Repeat word for word the lines from the one containing "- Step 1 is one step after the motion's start" to the end of the material below, and leave all pictures out.

--------------------------------

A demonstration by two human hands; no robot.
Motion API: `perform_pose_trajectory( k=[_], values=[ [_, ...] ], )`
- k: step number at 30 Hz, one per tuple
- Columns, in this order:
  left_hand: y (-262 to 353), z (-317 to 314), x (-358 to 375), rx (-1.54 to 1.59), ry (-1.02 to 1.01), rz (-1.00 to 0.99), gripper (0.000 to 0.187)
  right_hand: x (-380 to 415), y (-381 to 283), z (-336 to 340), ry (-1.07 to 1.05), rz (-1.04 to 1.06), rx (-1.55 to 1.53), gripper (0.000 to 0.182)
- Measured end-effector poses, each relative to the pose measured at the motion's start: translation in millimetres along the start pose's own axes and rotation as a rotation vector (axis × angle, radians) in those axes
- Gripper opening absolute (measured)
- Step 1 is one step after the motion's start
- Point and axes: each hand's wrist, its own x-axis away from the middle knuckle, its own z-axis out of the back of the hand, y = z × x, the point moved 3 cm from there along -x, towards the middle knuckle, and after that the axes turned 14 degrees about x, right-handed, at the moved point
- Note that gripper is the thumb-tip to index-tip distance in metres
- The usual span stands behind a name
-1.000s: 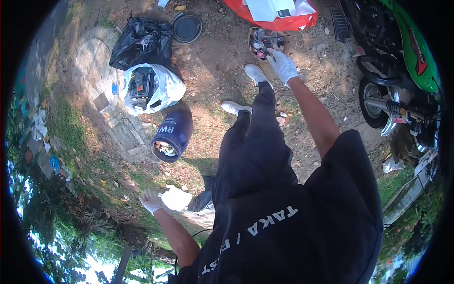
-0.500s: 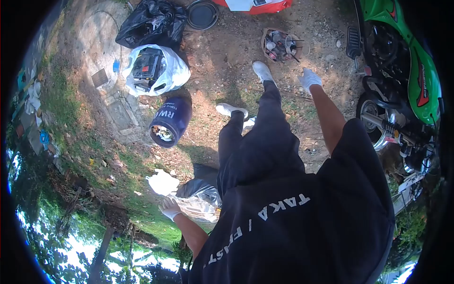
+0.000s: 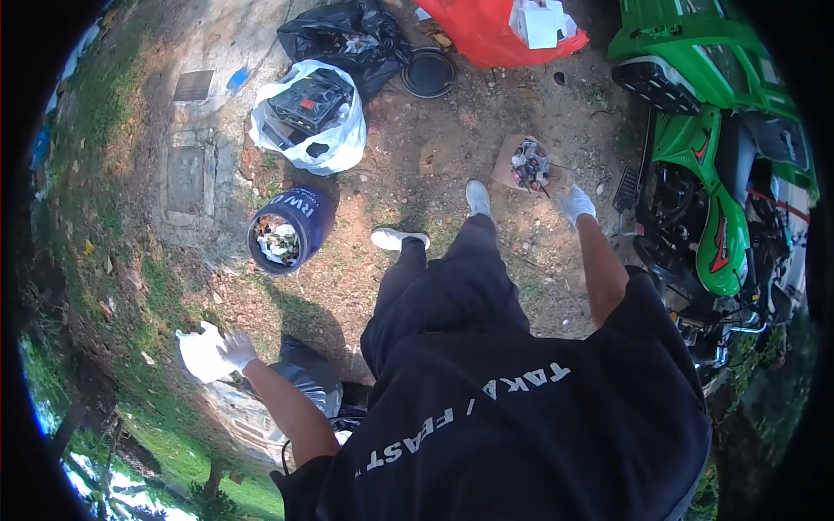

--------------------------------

Exercise result:
- Step 1 is one step after the motion's start
- Point and axes: each hand's wrist, its own x-axis away from the middle knuckle, its own z-axis out of the back of the hand, y = z × x, the point moved 3 cm from there along -x, towards the middle knuckle, and after that the axes turned 14 degrees about x, right-handed, at the moved point
- Note that gripper is the thumb-tip to index-tip distance in metres
- The usual span stands behind a name
-1.000s: 
-0.500s: 
+0.000s: 

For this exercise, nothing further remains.